That was one of the key messages at the 11th annual CGI U, held this year at UChicago. The three-day event engages the next generation of leaders and social entrepreneurs to help them make a positive impact in communities worldwide. The conference included more than 1,000 students—with more than 150 students from UChicago—focused on commitments to action that address specific problems in one of five focus areas: education, environment and climate change, poverty alleviation, peace and human rights, and public health.
Such social impact projects by UChicago students include confronting the air pollution crisis in India, fighting the opioid epidemic in the United States and improving sustainable farming in Haiti. Learn more about the projects here.
Finding solutions and putting them into action can be difficult without collaboration and optimism.
“There’s so much in the world that I don’t know about,” said Ray Andrada, a third-year UChicago law student who attended CGI U. “There are fearless young people who are tackling these big problems, and I should be inspired to think on a more daring scale as well.”
Ambitious themes ran through the conversation Saturday led by the Clintons, who spoke for more than an hour at the University’s Ratner Athletics Center. During a wide-ranging discussion moderated by Chicago Community Trust CEO Helene Gayle, Bill, Hillary and Chelsea Clinton called on the audience to reach out to others with open minds, but to do so without losing conviction in their own beliefs.
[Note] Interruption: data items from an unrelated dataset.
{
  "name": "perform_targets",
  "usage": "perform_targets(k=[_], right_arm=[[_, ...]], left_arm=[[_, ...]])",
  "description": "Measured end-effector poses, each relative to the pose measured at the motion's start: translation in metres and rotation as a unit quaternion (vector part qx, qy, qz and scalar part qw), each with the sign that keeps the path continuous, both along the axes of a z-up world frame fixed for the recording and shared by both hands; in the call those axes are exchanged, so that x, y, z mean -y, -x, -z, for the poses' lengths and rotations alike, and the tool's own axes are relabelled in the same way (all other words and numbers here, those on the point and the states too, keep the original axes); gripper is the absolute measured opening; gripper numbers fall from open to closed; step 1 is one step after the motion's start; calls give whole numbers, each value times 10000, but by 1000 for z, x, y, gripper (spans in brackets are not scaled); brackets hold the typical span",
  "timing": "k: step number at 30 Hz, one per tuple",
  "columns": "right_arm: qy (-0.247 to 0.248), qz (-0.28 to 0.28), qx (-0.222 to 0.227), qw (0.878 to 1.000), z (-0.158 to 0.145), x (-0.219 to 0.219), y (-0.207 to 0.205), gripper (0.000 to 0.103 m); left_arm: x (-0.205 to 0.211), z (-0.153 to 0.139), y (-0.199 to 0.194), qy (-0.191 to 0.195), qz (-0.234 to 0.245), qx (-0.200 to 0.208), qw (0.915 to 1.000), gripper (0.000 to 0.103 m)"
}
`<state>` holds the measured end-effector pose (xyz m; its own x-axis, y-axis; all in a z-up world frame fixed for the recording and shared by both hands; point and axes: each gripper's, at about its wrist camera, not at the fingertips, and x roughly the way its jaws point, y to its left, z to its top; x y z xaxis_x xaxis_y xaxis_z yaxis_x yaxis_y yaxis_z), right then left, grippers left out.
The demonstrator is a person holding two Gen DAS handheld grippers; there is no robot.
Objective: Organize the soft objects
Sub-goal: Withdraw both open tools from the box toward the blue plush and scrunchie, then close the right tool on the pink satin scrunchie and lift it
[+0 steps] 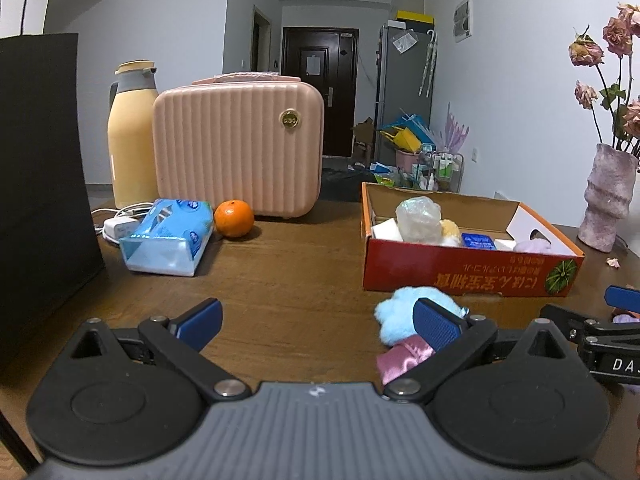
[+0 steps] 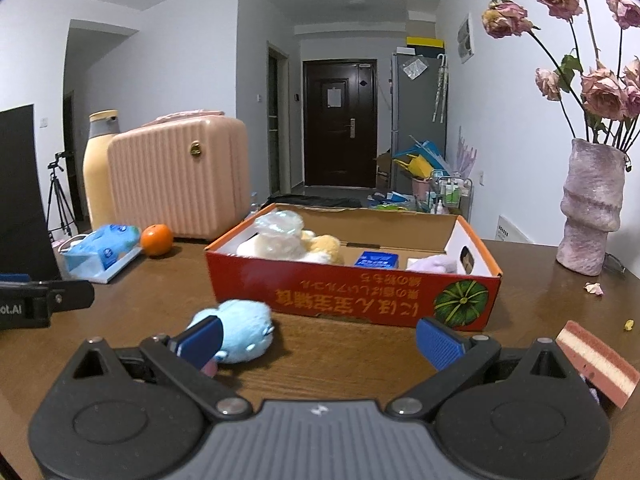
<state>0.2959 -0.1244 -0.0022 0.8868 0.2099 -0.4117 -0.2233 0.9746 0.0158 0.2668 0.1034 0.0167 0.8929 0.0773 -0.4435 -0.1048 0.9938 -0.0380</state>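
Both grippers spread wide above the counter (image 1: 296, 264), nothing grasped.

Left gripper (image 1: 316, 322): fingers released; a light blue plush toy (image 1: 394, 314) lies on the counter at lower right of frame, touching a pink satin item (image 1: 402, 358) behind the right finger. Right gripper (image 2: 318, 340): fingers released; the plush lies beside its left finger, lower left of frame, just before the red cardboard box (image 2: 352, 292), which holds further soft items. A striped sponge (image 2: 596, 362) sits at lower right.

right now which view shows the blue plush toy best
The right wrist view: the blue plush toy lies in the open in front of the red box, its rounded body and small face marks visible, only its near-left edge covered by a finger. In the left wrist view, the toy is partly hidden behind a finger.
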Motion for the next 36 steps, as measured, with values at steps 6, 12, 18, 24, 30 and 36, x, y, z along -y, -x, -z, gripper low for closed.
perform_targets(k=[6,12,18,24,30,36], right_arm=[[0,-118,-73,9999,6,-15,11,103],[-21,-272,-291,9992,15,-34,11,103],[47,-409,-511,9978,25,-56,6,103],[69,-523,-720,9960,35,-74,0,103],[125,-703,-985,9926,47,-92,-10,98],[140,-840,-1173,9894,54,-100,-16,91]], left_arm=[[-12,5,10,-55,61,-58,9999,103],[-27,9,14,-22,47,-141,9999,103],[-44,11,16,-15,-7,-177,9998,103],[-60,13,15,28,-63,-225,9997,103],[-68,14,15,149,-84,-263,9995,103],[-67,15,15,141,-37,-275,9995,103]])
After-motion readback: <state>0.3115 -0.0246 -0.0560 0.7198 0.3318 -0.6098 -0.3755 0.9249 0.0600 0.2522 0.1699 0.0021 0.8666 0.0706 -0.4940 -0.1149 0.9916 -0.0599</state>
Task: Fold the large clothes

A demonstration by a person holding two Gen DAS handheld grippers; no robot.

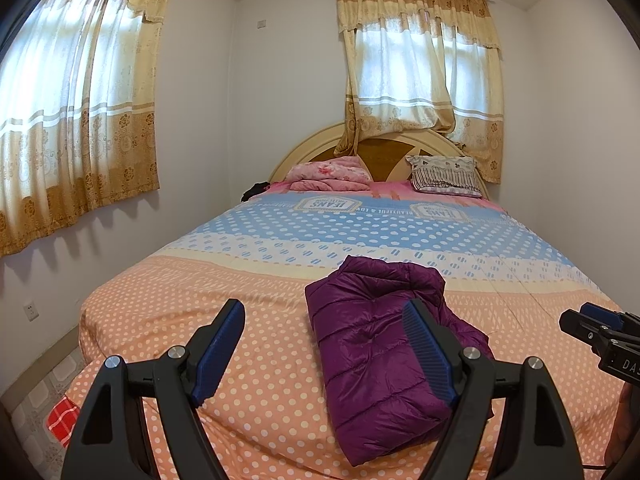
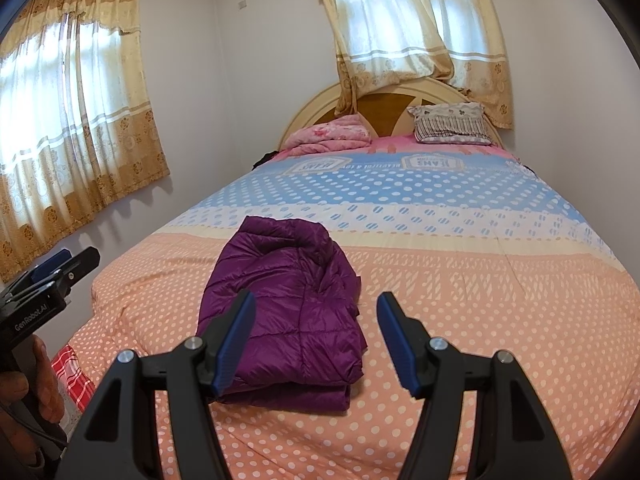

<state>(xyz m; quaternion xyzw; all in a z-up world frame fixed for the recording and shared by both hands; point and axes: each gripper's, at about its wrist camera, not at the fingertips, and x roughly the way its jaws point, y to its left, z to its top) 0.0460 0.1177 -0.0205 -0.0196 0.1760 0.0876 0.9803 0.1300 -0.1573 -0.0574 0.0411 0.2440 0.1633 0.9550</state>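
Observation:
A purple quilted down jacket lies folded into a compact bundle on the near part of the bed. It shows in the right wrist view too, the jacket resting on the orange dotted cover. My left gripper hovers open over the bed's near edge, its right finger in front of the jacket, nothing between the pads. My right gripper is open as well, held above the jacket's right side, gripping nothing. Each gripper appears at the edge of the other's view: the right gripper, the left gripper.
A pink folded blanket and a striped pillow lie at the headboard. Curtained windows are on the left and back walls. A red checked cloth lies on the floor at the left. A hand holds the left gripper.

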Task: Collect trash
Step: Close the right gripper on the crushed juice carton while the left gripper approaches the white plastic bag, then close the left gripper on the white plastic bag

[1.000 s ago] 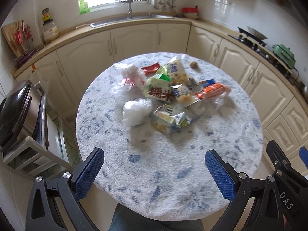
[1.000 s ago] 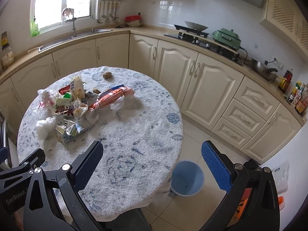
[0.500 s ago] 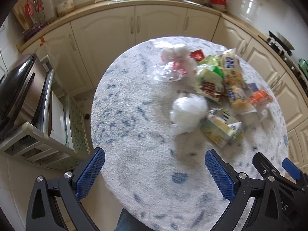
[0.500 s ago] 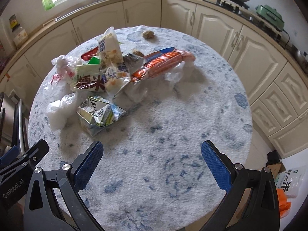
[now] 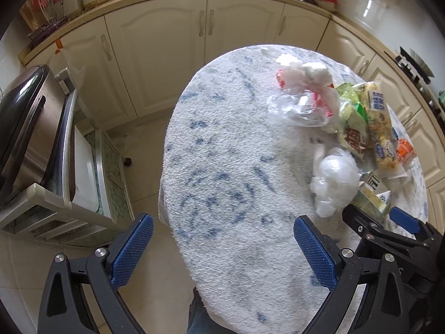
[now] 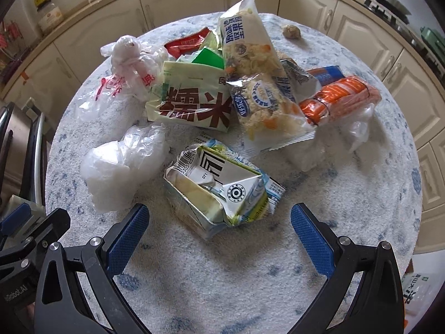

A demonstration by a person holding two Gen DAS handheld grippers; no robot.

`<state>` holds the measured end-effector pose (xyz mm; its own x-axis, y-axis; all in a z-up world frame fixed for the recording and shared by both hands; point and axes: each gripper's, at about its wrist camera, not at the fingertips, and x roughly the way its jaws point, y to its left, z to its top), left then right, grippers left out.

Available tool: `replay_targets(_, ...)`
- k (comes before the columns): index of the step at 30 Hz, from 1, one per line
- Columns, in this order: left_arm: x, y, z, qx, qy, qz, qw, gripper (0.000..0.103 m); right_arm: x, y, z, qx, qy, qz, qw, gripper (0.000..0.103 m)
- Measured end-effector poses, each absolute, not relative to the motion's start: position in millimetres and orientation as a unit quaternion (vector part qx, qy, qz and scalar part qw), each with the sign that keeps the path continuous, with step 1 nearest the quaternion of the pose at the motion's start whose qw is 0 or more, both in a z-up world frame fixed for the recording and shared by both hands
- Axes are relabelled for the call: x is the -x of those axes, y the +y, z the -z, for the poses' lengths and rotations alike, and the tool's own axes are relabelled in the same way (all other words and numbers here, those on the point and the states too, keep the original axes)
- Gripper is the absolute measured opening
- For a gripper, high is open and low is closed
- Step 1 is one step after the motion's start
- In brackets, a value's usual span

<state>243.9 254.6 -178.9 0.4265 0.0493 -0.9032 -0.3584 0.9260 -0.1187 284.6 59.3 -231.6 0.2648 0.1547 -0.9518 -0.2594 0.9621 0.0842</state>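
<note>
Right tool spread wide above crushed carton; left tool spread over bare table edge.

The left gripper is held with its jaws spread wide, and nothing is gripped between them. Its blue fingertips are pointed forward and down, and the black arms behind them are seen at the bottom of the left wrist view. The right gripper is likewise held wide open and empty, its blue pads tilted downward. The two grippers are kept side by side: the right gripper is seen at the lower right edge of the left wrist view, and the left gripper at the lower left edge of the right wrist view.
</note>
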Motion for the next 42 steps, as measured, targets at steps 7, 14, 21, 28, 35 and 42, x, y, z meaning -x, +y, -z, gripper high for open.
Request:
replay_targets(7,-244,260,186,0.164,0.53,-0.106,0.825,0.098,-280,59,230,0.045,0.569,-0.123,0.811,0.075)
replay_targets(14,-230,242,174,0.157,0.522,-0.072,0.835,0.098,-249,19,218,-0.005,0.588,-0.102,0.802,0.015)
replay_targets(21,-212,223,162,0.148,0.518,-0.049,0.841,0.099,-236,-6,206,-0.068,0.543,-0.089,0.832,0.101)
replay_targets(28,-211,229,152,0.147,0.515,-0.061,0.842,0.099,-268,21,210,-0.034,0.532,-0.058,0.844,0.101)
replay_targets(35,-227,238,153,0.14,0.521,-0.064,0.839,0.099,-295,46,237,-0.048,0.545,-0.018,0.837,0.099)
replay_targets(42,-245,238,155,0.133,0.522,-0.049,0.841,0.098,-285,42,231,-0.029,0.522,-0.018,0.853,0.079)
“Too many people are, when they get older, broken by their disappointments,” former President Clinton said. “Don’t you ever let that happen to you.”
“Because nobody gets out of life for free,” he added. “And nobody gets to win all the time. But my faith is rooted in what I see here every year, and what young people say to me all over America and all over the world.”
During the discussion, Hillary Clinton acknowledged that the public has had reason to be frustrated with democratic institutions. But, she added, it remains crucial to combat the forces attempting to undermine such institutions.
“Every person has a stake in working through, in your own mind, how you can hold institutions accountable without walking away from them,” she said. “Or without giving up on them, and playing into the hands of people who want to see them disrupted and dismantled—because that gives them more space to grab and hold on to power over you.”
Before the evening discussion, students participated in skill-building workshops and special programs, all designed to help them further develop their commitments.